The second part of the lesson was creating a Google Earth tour across southern Florida.  Overall, this was pretty straightforward, though Google Earth did seem to be a bit "erratic" with knowing when layers were turned on and off during the recording and playback of the tour.  I think I eventually got it working correctly, starting with the dot map on, turning off to zoom to the Miami area, back on while zooming to Tampa Bay, off when looking at St Pete and Tampa, and then back on for the finale.  Overall, fun and pretty easy, though it can be hard to smoothly move the camera around when looking at city details.  They need to add some sort of "steady cam" feature for us amateurs.

Saturday, April 6, 2013

Geocoding


This week our task was to create a map that included a list of geocoded Emergency Medical Station (EMS) locations and to combine that map with an inset that included an optimal route from one of these stations to various neighborhood points.

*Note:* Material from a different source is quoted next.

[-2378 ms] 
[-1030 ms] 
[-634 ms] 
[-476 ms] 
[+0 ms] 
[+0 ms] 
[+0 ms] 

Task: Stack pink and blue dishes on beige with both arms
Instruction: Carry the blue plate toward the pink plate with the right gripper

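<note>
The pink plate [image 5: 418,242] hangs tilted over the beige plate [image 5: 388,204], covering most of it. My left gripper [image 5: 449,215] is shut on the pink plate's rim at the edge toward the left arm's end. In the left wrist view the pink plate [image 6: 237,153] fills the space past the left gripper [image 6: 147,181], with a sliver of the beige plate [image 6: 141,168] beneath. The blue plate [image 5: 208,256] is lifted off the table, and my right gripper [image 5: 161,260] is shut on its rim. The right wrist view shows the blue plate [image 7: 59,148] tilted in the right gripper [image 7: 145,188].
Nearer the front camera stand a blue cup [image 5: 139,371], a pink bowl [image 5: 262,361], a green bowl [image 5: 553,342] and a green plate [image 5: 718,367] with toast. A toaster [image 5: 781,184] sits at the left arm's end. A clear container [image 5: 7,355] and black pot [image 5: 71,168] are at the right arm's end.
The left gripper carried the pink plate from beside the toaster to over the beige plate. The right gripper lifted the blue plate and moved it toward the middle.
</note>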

I enjoyed this lab and it seems like we're really starting to get into the powerful features available in ArcGIS. In my map above, the larger county (Lake County, FL) map shows just the station locations.  I turned off the streets for much of the exercise as they really slowed down redrawing.  In the end, I preferred the clean look without the streets, but the lab said to include them.  I've tried to mute them and make the station labels stand out with a halo.  Unfortunately, if I made the label font bigger than 9pt, some station labels started to disappear (turned off due to collision, I guess).  I also looked to see if the roads were classified so that I could just show major roads, but the dataset we had to work with didn't differentiate between them.

I got to throw in a little Python programming in the inset map.  The labels for the stop addresses have the street address (i.e., 123 Maple Street) concatenated with the zipcode for some reason.  The label ends up looking like this:  123 Maple Street, 12345, which isn't too nice.   By right-clicking on the Route Stops / Properties, I selected the Labels tab.  Clicking on the Text String / Expressions button, I could enter this code:


def FindLabel ( [Name] ):
  mylist = [Name].split(',')
  return mylist[0]


... which basically splits the field label at the comma and then just returns the first element (just the Street).  This made much more usable Stop labels.

Friday, April 5, 2013

Dot Maps


This lab focused on creating dot maps.  This map shows the population densities of southern Florida according to data from the 2000 US Census.


The biggest challenge of this map was creating a color scheme that allowed for the varied elements while still allowing the population dots to remain prominent. I wanted to give the frame background color and spent a long time with both light and dark backgrounds. I ended up choosing a gradient light blue that seems visually pleasing.  I think the gradient helps avoid the implication that southern Florida is an island while still helping the main terrestrial area stand out.  I always struggle with what color to use for “land”.  In the end the combo of sandy color with blue for water features and green for wetlands works for me. I chose to diminish the color of the boundaries between counties but not to eliminate them entirely.  If I set them to No Color, the Keys are lost and we don’t want that.   Red might seem a bit extreme as a color for the population densities, but also seems to work pretty well with this color scheme.  Less bright colors tended to get lost in the sand/blue/green combo.

As a computer guy, I found it interesting how processor-intensive it was to generate the masks.  I have to wonder if there is an inefficiency going on there.  One would think it should not be much more than a couple clips joined together to move points from county boundaries into the urban areas that intersect the country boundaries.